I learned from the film that more money is spent on the porn industry than on football, baseball AND basketball combined.  900,000,000 films are watched each year.  That's an average of 3 per person, man, woman, and child, in the USA each year.  It is big business. And it's no longer some slimy business which people are embarrassed to be a part of.  Instead, women who are in the movies become superstars and go around on DVD-signing tours.  There are trade fairs for porn where women are up on platforms which put their vaginas right at eye-level for the men with their video cameras to film them.  Live.  In person.  Or where women are bound and gagged for men to film them.  The filmmakers showed the men who were ogling the women.  They were normal-looking guys with an irrepressible hunger in their eyes.

They interviewed a young woman who took part in Girls Gone Wild.  I don't really know what it is, but I think camera crews descend on FL and other Spring Break hotbeds of wildness and film girls going wild.  The camera crew of GGW visited one young woman in her hotel room and asked her to act sexy, etc.  Who knows what she did.  Then the producers of this film asked her why she took part in it.  She looked at them like they were brain dead, "Why wouldn't I take part?  It's not like I want to be a politician or something one day."  As if the only thing that made sense was to take part and be famous for a time on camera.

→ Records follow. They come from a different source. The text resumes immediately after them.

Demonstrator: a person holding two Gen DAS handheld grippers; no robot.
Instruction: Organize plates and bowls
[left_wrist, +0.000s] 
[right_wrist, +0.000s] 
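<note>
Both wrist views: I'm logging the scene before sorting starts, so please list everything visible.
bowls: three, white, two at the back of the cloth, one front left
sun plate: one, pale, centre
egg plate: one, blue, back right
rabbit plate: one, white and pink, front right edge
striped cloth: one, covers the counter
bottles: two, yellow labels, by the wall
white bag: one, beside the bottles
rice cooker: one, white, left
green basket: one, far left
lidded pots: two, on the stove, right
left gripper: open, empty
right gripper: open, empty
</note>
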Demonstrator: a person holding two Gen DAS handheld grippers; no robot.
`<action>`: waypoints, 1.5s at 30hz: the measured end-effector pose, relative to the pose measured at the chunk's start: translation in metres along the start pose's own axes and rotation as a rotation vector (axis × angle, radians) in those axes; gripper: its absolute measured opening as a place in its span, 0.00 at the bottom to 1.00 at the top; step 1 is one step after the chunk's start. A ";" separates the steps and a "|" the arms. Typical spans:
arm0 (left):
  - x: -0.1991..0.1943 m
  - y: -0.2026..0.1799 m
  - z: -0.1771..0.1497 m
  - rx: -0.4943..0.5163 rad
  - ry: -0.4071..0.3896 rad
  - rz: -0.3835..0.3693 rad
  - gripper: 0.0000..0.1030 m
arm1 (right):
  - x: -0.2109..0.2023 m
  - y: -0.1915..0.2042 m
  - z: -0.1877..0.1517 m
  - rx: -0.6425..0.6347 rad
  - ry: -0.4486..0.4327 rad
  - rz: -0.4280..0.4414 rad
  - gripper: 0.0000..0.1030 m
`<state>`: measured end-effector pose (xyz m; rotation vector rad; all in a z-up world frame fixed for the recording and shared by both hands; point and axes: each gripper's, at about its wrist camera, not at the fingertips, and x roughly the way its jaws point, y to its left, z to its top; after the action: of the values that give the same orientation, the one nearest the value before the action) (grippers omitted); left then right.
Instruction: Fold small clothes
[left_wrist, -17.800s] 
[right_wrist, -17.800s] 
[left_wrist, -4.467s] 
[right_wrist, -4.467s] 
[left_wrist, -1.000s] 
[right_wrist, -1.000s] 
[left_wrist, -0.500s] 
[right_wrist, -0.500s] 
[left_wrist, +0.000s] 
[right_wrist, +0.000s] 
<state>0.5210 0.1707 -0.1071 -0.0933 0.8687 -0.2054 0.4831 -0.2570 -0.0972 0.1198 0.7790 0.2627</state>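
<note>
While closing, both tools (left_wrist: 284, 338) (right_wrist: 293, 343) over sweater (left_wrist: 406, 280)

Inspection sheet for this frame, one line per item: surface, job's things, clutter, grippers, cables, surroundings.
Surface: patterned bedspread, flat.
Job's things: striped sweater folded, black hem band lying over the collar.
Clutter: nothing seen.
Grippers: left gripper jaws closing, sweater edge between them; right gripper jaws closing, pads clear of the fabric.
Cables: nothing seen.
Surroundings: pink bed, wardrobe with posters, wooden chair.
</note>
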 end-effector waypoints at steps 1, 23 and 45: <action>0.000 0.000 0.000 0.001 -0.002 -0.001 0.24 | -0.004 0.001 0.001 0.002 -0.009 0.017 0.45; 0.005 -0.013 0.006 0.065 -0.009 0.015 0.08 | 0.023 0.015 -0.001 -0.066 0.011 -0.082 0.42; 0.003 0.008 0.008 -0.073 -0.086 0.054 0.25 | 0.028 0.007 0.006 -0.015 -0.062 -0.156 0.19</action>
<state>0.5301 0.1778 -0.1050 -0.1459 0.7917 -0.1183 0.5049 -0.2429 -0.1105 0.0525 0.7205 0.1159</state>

Another young woman who graduated from Rutgers started her own porn film company and made films starring herself.  She talked like she liked the attention she gathered as she walks down the street, men hooting and hollering and whistling at her.  They showed a scene from one of her movies.  Her face was on a chair while she was clearly bound and being entered from behind while her head was being held in place by her hair being pulled.  Her face was contorted in pain and agony.  It did not look to me like she was acting.  Perhaps she was.  But I felt pain and agony watching her.  I can't understand how that could be a turn on for someone.  I wanted to go into that room and pull the SOB's off of her and protect her from such violation.  Yet she talked about her part in it as if she were empowered and getting the best of the men, beating them at their own game.  I don't get it.

More tomorrow.


Wednesday, October 19, 2011

Shameless Survivor

I just realized I never posted the finished version of Shameless Survivor so here it is now.  This woman was part of Beyond Barbie's night called Through the Fire, a presentation on intimate partner abuse.  Lisette, the woman pictured here, was shot by her husband who then killed himself.  She read three entries from her blog, http://www.shamelesssurvivors.com/.  They were so powerful, they left me speechless and have resonated with me all week since then.  The one I found most moving answered the question so many people ask her, "If your husband was so abusive, why didn't you leave?"  She read a list of reasons she didn't such as feeling so bad about herself (because she believed what he said) that she had no ability to leave.  It was tough, powerful stuff to listen to. 

If you or someone you know is in a relationship that may be abusive, please know that Lisette's blog can be a resource to you, and there is much other help available, for example, Domestic Violence Hotline 1-800-799-SAFE or YWCA.

May this painting help encourage others to seek the help they need and to know that they deserve to be treated like the wonderful people they are.